* DATA TO USE
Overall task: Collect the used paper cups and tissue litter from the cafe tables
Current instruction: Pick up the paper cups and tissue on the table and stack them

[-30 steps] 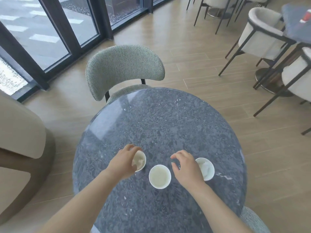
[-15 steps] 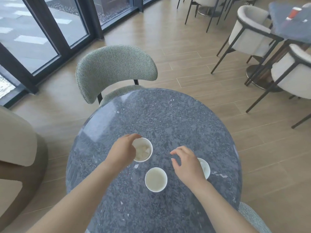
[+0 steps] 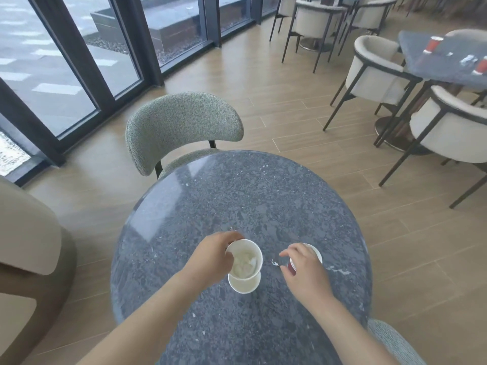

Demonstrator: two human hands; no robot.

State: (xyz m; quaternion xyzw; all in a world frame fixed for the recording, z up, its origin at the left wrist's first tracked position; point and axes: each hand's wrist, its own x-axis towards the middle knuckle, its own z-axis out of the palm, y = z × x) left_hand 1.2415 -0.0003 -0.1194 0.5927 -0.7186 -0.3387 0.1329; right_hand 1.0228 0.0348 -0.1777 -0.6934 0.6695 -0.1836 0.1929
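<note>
My left hand (image 3: 210, 256) grips a white paper cup (image 3: 246, 260) stuffed with crumpled tissue. It holds this cup directly above a second white cup (image 3: 243, 284) that stands on the round grey stone table (image 3: 237, 196). My right hand (image 3: 300, 267) closes around a third paper cup (image 3: 315, 254) to the right, which shows a red side and a white rim. A small scrap of litter (image 3: 275, 263) lies on the table between the hands.
A grey-green chair (image 3: 181, 125) stands at the table's far side. A beige seat (image 3: 29, 246) is at the left. At the right, white chairs (image 3: 374, 72) surround another table (image 3: 445, 61) carrying red cups (image 3: 432, 44) and litter. Glass doors line the left wall.
My left hand lifted the tissue-filled cup and carried it right, over the middle cup. My right hand took hold of the right cup. The view tilted up.
</note>
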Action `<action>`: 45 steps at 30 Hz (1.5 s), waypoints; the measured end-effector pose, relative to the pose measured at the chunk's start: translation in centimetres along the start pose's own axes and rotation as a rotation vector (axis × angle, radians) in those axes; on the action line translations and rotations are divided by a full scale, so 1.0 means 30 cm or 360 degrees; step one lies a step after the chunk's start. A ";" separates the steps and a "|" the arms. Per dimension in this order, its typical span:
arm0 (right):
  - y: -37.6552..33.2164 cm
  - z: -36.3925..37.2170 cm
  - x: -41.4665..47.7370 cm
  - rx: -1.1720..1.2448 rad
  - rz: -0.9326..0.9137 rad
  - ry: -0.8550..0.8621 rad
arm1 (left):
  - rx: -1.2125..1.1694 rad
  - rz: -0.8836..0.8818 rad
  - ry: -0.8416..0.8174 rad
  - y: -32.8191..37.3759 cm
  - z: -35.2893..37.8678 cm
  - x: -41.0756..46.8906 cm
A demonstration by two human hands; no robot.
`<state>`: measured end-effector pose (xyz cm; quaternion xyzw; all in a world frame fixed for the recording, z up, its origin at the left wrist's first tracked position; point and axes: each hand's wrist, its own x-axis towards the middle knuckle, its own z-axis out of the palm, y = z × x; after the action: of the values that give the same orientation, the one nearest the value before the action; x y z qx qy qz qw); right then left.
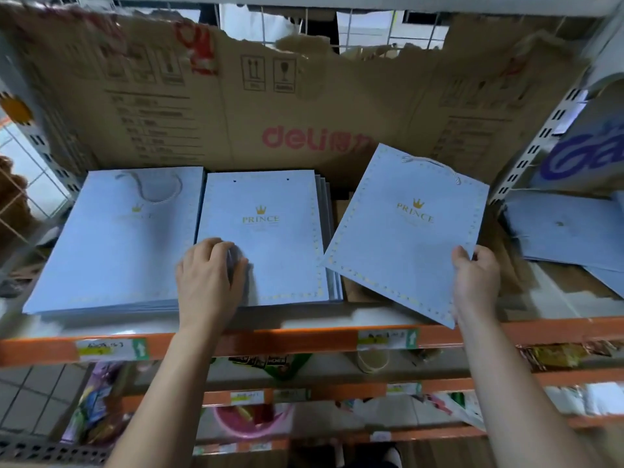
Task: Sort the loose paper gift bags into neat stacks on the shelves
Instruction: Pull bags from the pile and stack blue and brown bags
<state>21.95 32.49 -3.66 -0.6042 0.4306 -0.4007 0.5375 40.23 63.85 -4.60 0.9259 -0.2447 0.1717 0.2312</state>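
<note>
One bag (405, 231) in right hand (476, 278), handle end angled away-right.

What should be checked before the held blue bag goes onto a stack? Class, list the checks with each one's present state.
1. Right hand grips the held bag at its lower edge: ok.
2. Left hand rests on the middle stack: ok.
3. Held bag squared with the stacks: not ok, it is tilted.
4. Print matches the middle stack, PRINCE with a crown: ok.
5. Middle stack's edges flush: not ok, lower bags jut out on the right.
</note>
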 end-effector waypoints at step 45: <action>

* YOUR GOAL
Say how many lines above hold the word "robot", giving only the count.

* WRITTEN ANSWER
2